Мы с Олечкой прошли вдоль всего потока превращения грубых обрубков металла в серые штыки индустрии. Ярко светились раскаленные заготовки в прокатных станах, адский шум и скрежет содрогали землю в насечном отделении, где били безостановочно, точно пулеметы, ударные молоты. Едкий запах горелого масла прянул в ноздри возле закалочных печей.
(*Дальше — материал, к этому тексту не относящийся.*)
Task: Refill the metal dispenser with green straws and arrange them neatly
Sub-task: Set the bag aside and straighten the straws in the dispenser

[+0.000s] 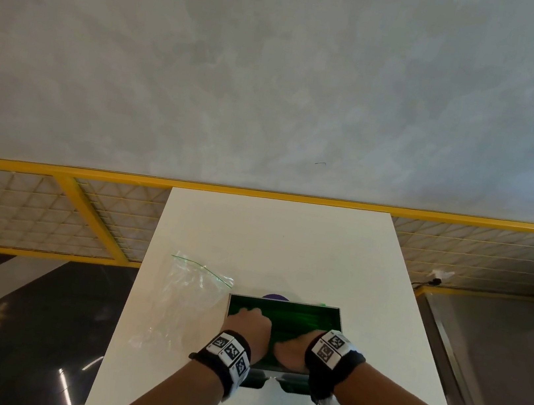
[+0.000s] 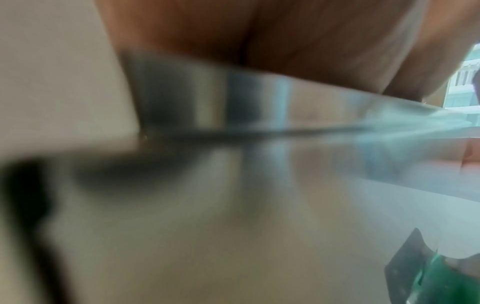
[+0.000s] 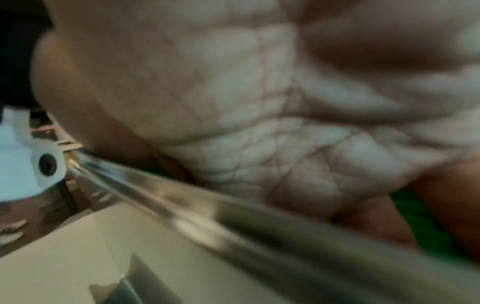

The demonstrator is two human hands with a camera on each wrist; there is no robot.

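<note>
Inside one dispenser [image 1: 335, 311], two hands [image 1: 249, 326].

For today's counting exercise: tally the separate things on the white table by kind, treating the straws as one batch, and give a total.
Metal dispenser: 1
Batch of green straws: 1
Clear plastic bag: 1
Hands: 2, left hand and right hand
Total: 5

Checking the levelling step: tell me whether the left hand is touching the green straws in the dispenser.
Touching. The head view shows the left hand lying on the green straws inside the metal dispenser.
</note>
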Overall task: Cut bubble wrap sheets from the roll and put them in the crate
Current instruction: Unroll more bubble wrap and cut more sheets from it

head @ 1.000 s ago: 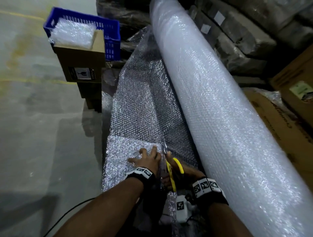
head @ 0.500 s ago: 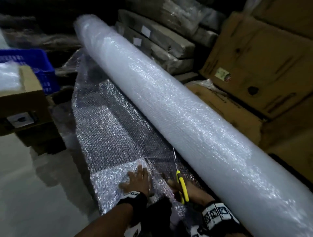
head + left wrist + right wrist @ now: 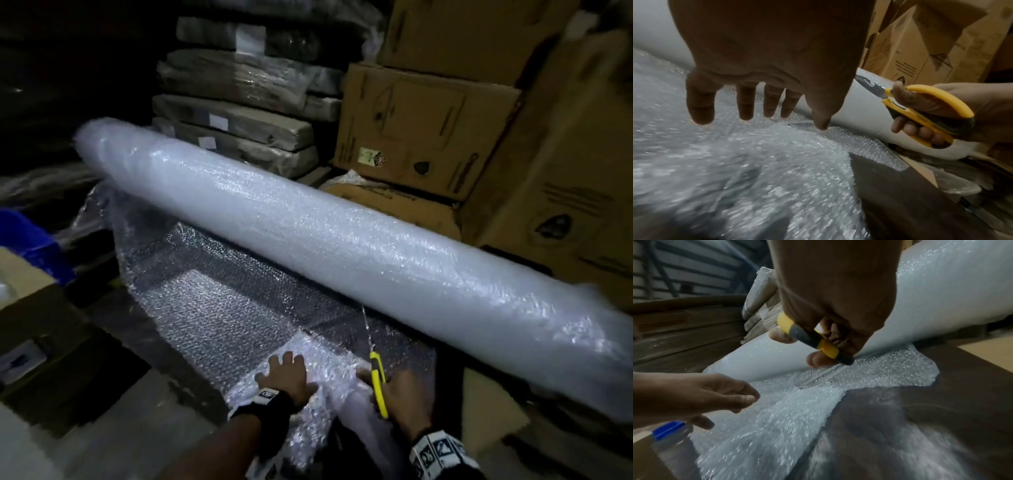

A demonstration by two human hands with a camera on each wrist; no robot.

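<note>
- Yellow-handled scissors [image 3: 377,385] gripped in right hand [image 3: 406,399], fingers curled through the loops; blades point away toward the roll [image 3: 342,246], tip just short of it
- Left hand [image 3: 286,375] flat, fingers spread and straight, resting on the sheet [image 3: 219,308], holding nothing
- Sheet lies unrolled in front of the roll; near end bunched and folded under the hands
- Roll lies long and slanted across the head view, cardboard boxes [image 3: 428,126] and wrapped flat bundles [image 3: 239,133] stacked behind
- Blue crate [image 3: 30,240] at far left, only partly seen, behind a brown box [image 3: 27,308]
</note>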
Люди вокруг стояли сосредоточенные, движения их были экономны и размеренны. Мне показалось, что и полстолетия назад они были такими же — угрюмыми и молчаливыми…
— Ну как? — спросил нас директор, когда мы облазили весь цех и, отмывшись содой и мылом, возвратились в его кабинет. В кабинете стояла громадная, вырезанная из орехового дерева витрина изделий завода, созданных в начале века: три сотни разнообразных напильников — от хрупких карандашных палочек до громадных, с полено, драчевых напильников-великанов.
— Плохо, — печально ответил я и задумался: цех надо было немедленно закрывать. Что мы тут могли поделать: кабинетные полуученые, полуучителя со своими подопечными, которых сами учили по учебникам, где все гладко и просто описано. А вот перед нами подлинная былина истории нашей, где в одном здании и наследие первых удачливых заводчиков времен Демидовых, и крепостное право с его барабанными зорями-побудками по утрам, окриками десятников и мастеровых, со злой голодной зимой, когда трупы сталкивали в прорубь пруда, что виднеется за окном директорского кабинета.